Taxes

Paul Ryan’s Tax Plan Relies on More Magical Thinking Than We Thought

Written by SK Ashby

As you know, Speaker of the House Paul Ryan wants to pass a massive package of tax cuts for the rich ("tax reform") that will be financed by a new border tax.

The idea that a border tax alone could pay for Ryan's tax cuts is dubious, but Ryan's plan also apparently depends on what could be described as dynamic scoring for currency value.

Republicans often use dynamic scoring or "magic asterisks" to make their tax cuts look better than they really are by assuming that wealth and economic activity will trickle down to the rest of us, but Ryan's tax plan uses it to assume that the increased value of the dollar will help average people afford to buy basic necessities after the border tax is implemented.

From Bloomberg:

In Washington D.C., one of the selling points of an ambitious border-tax plan rests on a key economic assumption: The dollar will appreciate enough to offset any increase in the cost of cheap, imported goods that so many Americans have come to rely on.

But on Wall Street, traders and strategists who make a living in the $5.1-trillion-a-day currency market say such notions are preposterous. Even if congressional Republicans can set aside their differences to pass the proposed border-adjusted tax -- a prospect that seems more remote with each passing day -- you’d be hard-pressed to find anyone in the market who believes it will result in the greenback strengthening 25 percent, as the plan suggests. [...]

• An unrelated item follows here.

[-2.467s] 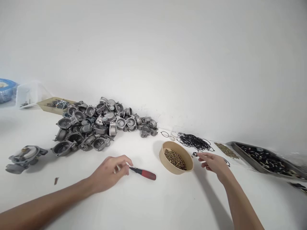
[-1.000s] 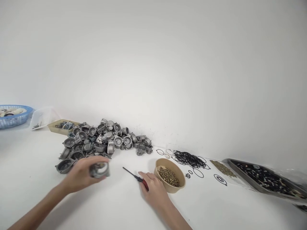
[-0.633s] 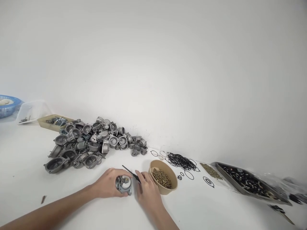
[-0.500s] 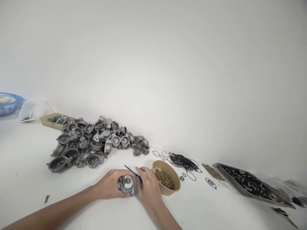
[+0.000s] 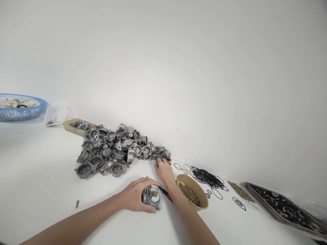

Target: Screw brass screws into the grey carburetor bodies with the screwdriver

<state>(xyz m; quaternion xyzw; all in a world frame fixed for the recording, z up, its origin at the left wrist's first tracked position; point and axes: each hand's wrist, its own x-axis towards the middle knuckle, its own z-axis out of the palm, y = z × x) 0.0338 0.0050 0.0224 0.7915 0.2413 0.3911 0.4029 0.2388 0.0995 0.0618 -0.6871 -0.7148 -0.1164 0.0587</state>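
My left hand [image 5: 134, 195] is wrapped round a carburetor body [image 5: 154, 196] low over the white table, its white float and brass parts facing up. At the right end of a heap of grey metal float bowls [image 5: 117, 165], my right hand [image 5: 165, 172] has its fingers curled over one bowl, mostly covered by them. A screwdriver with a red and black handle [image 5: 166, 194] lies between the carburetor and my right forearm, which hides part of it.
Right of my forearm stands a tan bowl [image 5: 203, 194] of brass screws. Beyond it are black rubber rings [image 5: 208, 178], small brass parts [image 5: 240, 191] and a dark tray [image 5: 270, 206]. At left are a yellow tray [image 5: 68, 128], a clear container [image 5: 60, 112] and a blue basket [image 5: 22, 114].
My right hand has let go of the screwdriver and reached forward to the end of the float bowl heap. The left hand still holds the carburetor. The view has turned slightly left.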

What’s more, the appreciation that Republicans promise may be delivered in the form of inflation instead of a stronger dollar. That happens when retailers pass on the tax to consumers or when sellers of locally produced goods raise prices to take advantage of increased demand. So it’s really the inflation-adjusted dollar (often known as the real exchange rate) that adjusts rather than the nominal rate, which JPMorgan estimates may rise as little as 6 percent versus major trading partners.

That's a lot to take in, and Bloomberg covers the issue in-depth but, to make a long story short, Paul Ryan's plan assumes something will happen that probably won't happen.

Ryan's plan assumes people like you and I will be able to afford things like fruits and vegetables because the value of the dollar will increase and those savings will be passed on to us, but the value of the dollar may not increase as much as he thinks it will and the savings may not be passed on to us.

That isn't necessarily a surprise -- Paul Ryan's plans always assume things that probably won't happen -- but this is news to me and it makes passing a border tax seem even more preposterous.

The various ways in which Republicans intend pay for their tax cuts could do more damage than if they simply didn't pay for them.

At this point I'm skeptical that Republicans will be able to pass anything, but if they do we should all hope they don't pay for it.

I never thought I'd say that, but the alternatives are much worse.